SNOWMASS, COLO. — You're camping in remote backcountry when someone in your party develops chest pain that you believe is due to an acute coronary syndrome.
Now what?
New practice guidelines from the Wilderness Medical Society tackle this issue for the first time. It's a topic that was long overdue for a thoughtful look by experts on medical care in the outdoors, William W. Forgey, M.D., said at the annual meeting of the Wilderness Medical Society (WMS).
“We've had a lot of feedback that at our society meetings we didn't do enough to address this particular issue,” according to Dr. Forgey, a family physician at Indiana University, Indianapolis, and editor of the fifth edition of the practice guidelines.
The guidelines stress that immediate evacuation to a hospital saves lives in patients with acute coronary syndrome (ACS). If that can't be accomplished expeditiously by helicopter, litter, or another form of assisted transport, the patient should self-evacuate when possible via slow walking while taking 0.4 mg of prophylactic sublingual nitroglycerin every 10–15 minutes to prevent angina during exertion.
The WMS guidelines recommend early and aggressive use of four medications:
▸ Aspirin. Four chewable 81-mg tablets immediately, then one per day.

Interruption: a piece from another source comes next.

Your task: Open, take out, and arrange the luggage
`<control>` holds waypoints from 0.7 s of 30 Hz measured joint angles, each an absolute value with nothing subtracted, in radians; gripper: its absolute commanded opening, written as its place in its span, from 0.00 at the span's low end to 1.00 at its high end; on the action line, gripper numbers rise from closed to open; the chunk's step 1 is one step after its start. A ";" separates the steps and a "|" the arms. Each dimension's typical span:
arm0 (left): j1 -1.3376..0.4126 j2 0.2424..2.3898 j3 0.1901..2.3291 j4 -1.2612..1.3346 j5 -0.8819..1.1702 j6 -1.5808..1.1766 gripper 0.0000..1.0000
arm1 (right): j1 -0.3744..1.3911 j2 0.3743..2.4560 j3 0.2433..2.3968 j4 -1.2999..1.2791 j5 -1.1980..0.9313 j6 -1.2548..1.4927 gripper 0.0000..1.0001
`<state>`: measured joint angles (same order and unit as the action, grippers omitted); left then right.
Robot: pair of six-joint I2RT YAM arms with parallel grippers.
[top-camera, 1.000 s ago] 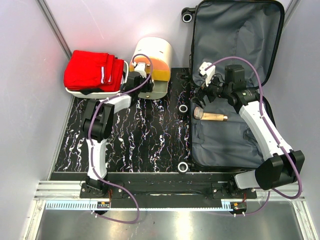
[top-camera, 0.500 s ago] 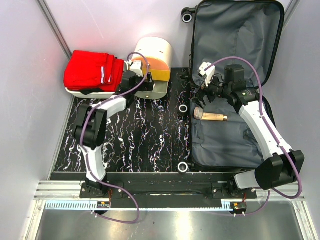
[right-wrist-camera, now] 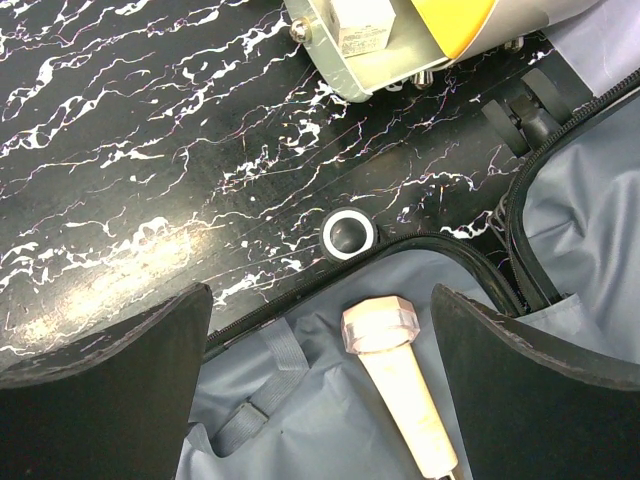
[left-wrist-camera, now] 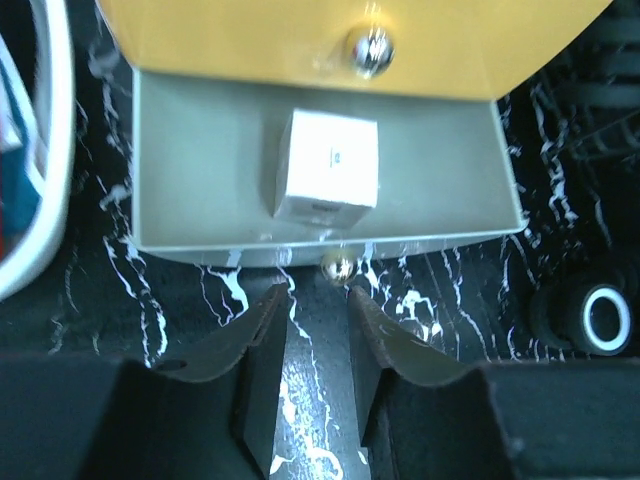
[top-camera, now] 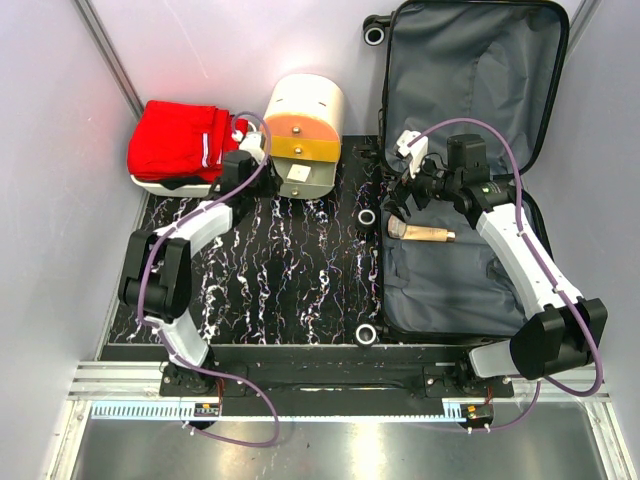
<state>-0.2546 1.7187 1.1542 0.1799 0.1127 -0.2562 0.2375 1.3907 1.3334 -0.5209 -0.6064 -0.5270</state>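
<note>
The suitcase (top-camera: 470, 70) lies open on the table (top-camera: 280, 290) with its grey lining facing up. The right gripper (right-wrist-camera: 320, 300) hangs over the edge of the suitcase's lower half, by the zip. Its jaws are spread wide and hold nothing. Below and between them a beige bottle (right-wrist-camera: 395, 370) lies on the lining, cap toward the suitcase rim, touching neither finger. Just ahead of the fingertips, outside the shell, one suitcase wheel (right-wrist-camera: 348, 235) sits on the black marbled top.

The left gripper (left-wrist-camera: 315, 300) is low over the table. Its jaws are parted by a narrow gap with only bare tabletop between them, so it grips nothing. Just ahead of its tips is a small metal knob (left-wrist-camera: 335, 266) on the front of a grey drawer (left-wrist-camera: 190, 170), which stands pulled out of a cream and orange round box (top-camera: 305, 105). The tips look just short of the knob. Beyond the knob, a small white box (left-wrist-camera: 328, 165) lies in the drawer. To this gripper's left, a red cloth (top-camera: 185, 140) rests on a white tray (top-camera: 150, 185).
</note>
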 measured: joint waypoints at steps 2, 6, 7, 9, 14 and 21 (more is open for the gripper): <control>-0.255 1.752 1.155 0.153 0.119 -0.271 0.34 | 0.237 1.391 1.333 -0.521 -0.609 -0.527 1.00; -0.259 1.814 1.167 0.121 0.120 -0.298 0.36 | 0.237 1.391 1.333 -0.521 -0.611 -0.527 1.00; -0.260 1.832 1.176 0.120 0.120 -0.306 0.36 | 0.237 1.391 1.333 -0.520 -0.610 -0.527 1.00; -0.260 1.865 1.193 0.125 0.119 -0.316 0.36 | 0.237 1.391 1.333 -0.521 -0.610 -0.527 1.00; -0.260 1.945 1.247 0.181 0.120 -0.342 0.36 | 0.237 1.391 1.333 -0.521 -0.607 -0.527 1.00; -0.258 2.072 1.389 0.221 0.119 -0.376 0.37 | 0.237 1.391 1.333 -0.521 -0.583 -0.524 1.00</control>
<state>-0.2584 2.0716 1.3888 0.2207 0.1192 -0.3759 0.2371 1.3911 1.3331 -0.5209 -0.5827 -0.5243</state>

▸ Nitroglycerin. Sublingual 0.4 mg every 10 minutes unless the patient has a heart rate below 60 bpm, no palpable pulse in the standing position, signs of hypotension, or a systolic blood pressure below 100 mm Hg.
▸ Clopidogrel. A 300-mg loading dose immediately, then 75 mg per day. An obese individual may require a 600-mg loading dose.

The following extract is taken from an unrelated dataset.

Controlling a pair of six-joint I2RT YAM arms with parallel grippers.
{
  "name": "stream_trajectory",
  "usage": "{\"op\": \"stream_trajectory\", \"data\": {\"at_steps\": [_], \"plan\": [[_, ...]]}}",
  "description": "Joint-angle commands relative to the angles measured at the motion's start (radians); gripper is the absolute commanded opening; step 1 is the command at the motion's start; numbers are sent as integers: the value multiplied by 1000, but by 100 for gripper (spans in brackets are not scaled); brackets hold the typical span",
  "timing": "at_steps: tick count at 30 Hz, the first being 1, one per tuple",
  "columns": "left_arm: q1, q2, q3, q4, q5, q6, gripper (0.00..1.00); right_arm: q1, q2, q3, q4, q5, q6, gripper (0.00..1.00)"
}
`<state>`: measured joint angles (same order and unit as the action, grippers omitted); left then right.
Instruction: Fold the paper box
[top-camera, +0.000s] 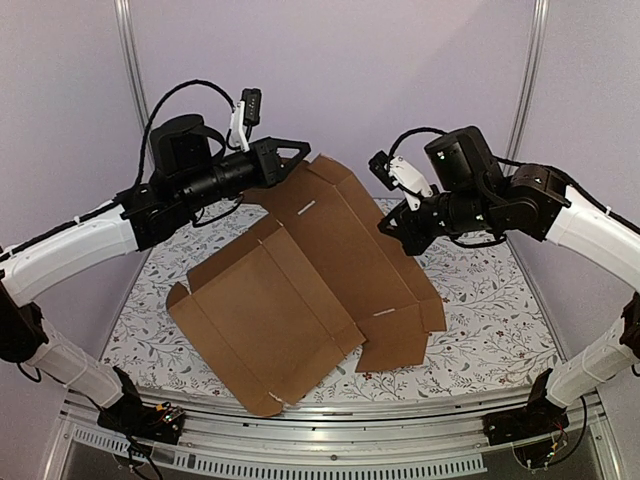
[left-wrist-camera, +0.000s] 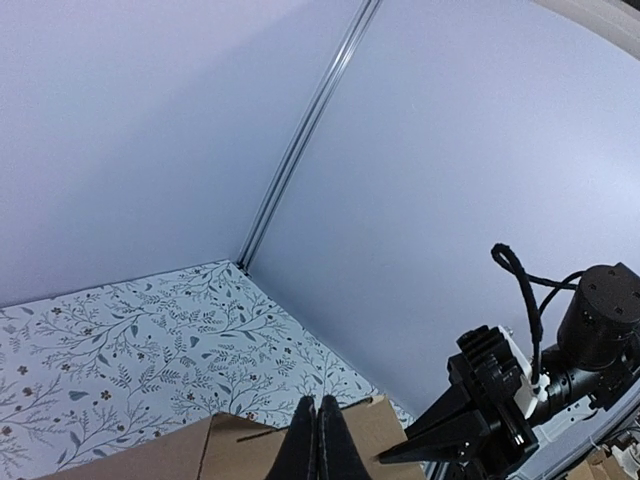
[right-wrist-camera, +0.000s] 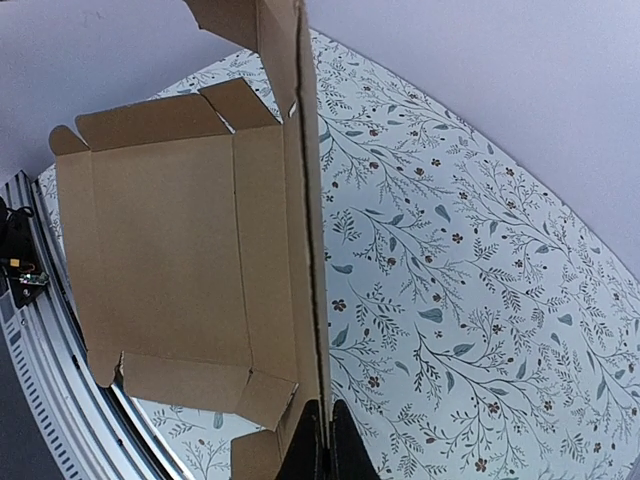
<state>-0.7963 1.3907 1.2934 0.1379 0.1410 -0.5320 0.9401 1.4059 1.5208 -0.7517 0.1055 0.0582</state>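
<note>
2 paper box (top-camera: 300, 290) edges pinched, L tool (left-wrist-camera: 318, 445), R tool (right-wrist-camera: 326, 445)

The paper box (top-camera: 300, 280) is seen as a half-opened brown sheet, partly raised above the floral tablecloth (top-camera: 490, 320). Its far upper corner is pinched by the left gripper (top-camera: 298, 155), whose jaws are closed on the cardboard edge. Its right edge is clamped by the right gripper (top-camera: 388, 228), likewise closed. Between the two grippers a wide panel is tilted up, and a short slot is cut in it just right of the left gripper. Below the left gripper the base panel is sloped down toward the aluminium rail (top-camera: 330, 428), with narrow flaps raised along its edges. Beneath the right gripper a loose flap is rested on the cloth.
</note>
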Motion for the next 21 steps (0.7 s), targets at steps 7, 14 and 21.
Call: {"op": "stream_trajectory", "data": {"at_steps": [7,14,21], "plan": [[17,44,106,-113,-4,58,0,68,-25,-17,18,109,-101,0],[22,62,152,-252,78,99,0,73,-35,-10,39,133,-114,0],[22,74,195,-363,130,151,0,76,-24,21,33,185,-102,0]]}}
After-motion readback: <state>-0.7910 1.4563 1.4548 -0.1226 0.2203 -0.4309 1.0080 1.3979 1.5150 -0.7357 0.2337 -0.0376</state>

▸ β-Blocker. Metoprolol or atenolol at 25 mg beginning 30 minutes after chest pain onset and continuing every 6 hours, even if chest pain improves. β-Blocker drugs should not be given to a patient with a heart rate below 60 bpm, severe shortness of breath, or wheezing.
The guidelines also advocate a number of adjunctive measures including treatment of pulmonary edema with nitroglycerin and/or rotating extremity tourniquets tight enough to impede venous return but not arterial flow. Other recommended adjunctive measures include supplemental oxygen, having a patient who feels faint cough deeply and repeatedly in order to prevent loss of consciousness during bradycardia or ventricular tachycardia, and having the patient in shock sit head down/feet up to prevent progressive coronary hypoperfusion.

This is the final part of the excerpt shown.